**Work request:**
The range runs from the line containing "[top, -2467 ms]" through the last line of the material below; retype it exactly, leaving out the pictures.

**Data for the task:**
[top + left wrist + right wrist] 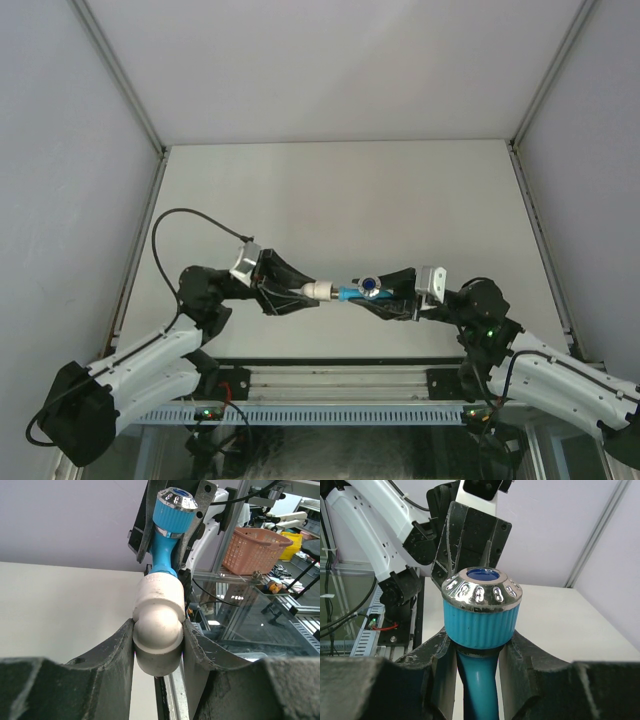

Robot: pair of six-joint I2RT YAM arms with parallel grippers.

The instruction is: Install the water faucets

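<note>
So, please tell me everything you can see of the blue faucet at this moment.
The blue faucet looks like glossy plastic: a ribbed bright blue knob topped by a silvery dimpled cap with a dark blue centre, then a slimmer blue neck. It is held roughly level in the air. The right hand is shut on it at the knob's base. Its other end sits inside the white-grey elbow fitting, which the left hand grips. Threads and spout are not visible.
</note>
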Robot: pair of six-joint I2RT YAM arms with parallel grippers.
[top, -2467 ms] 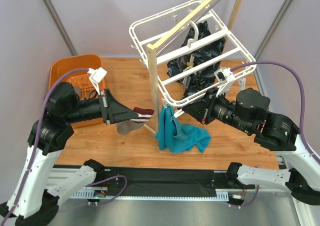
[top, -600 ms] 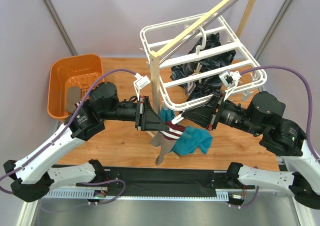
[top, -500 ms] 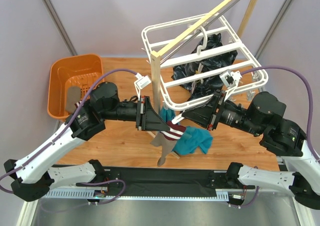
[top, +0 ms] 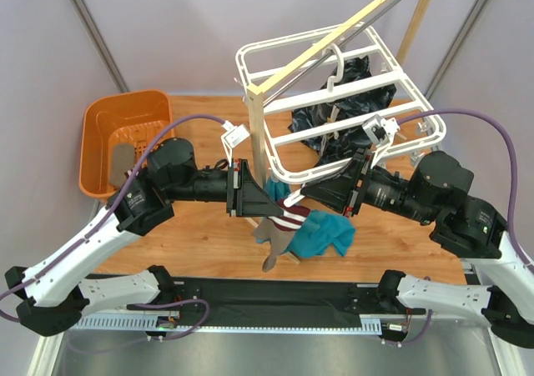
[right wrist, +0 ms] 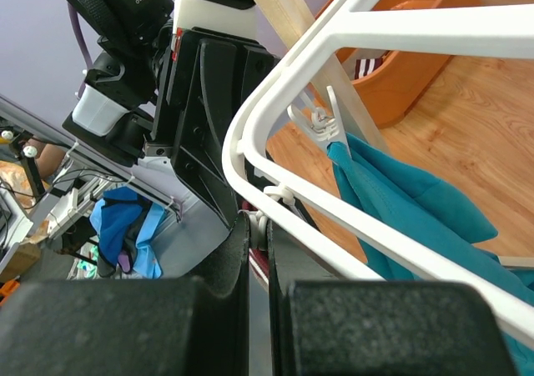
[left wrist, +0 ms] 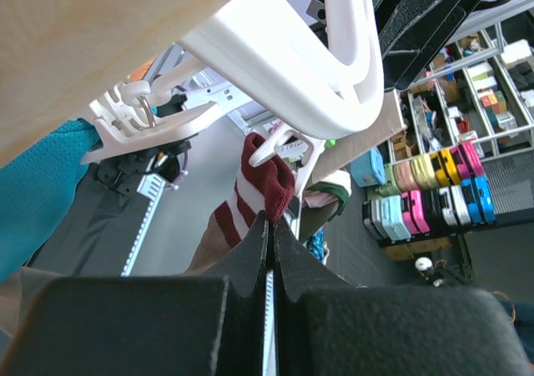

**Output:**
[top, -2467 ms] 
[top, -600 ms] 
[top, -500 ms] 
[top, +0 ms] 
[right wrist, +0 ms] 
[left wrist, +0 ms] 

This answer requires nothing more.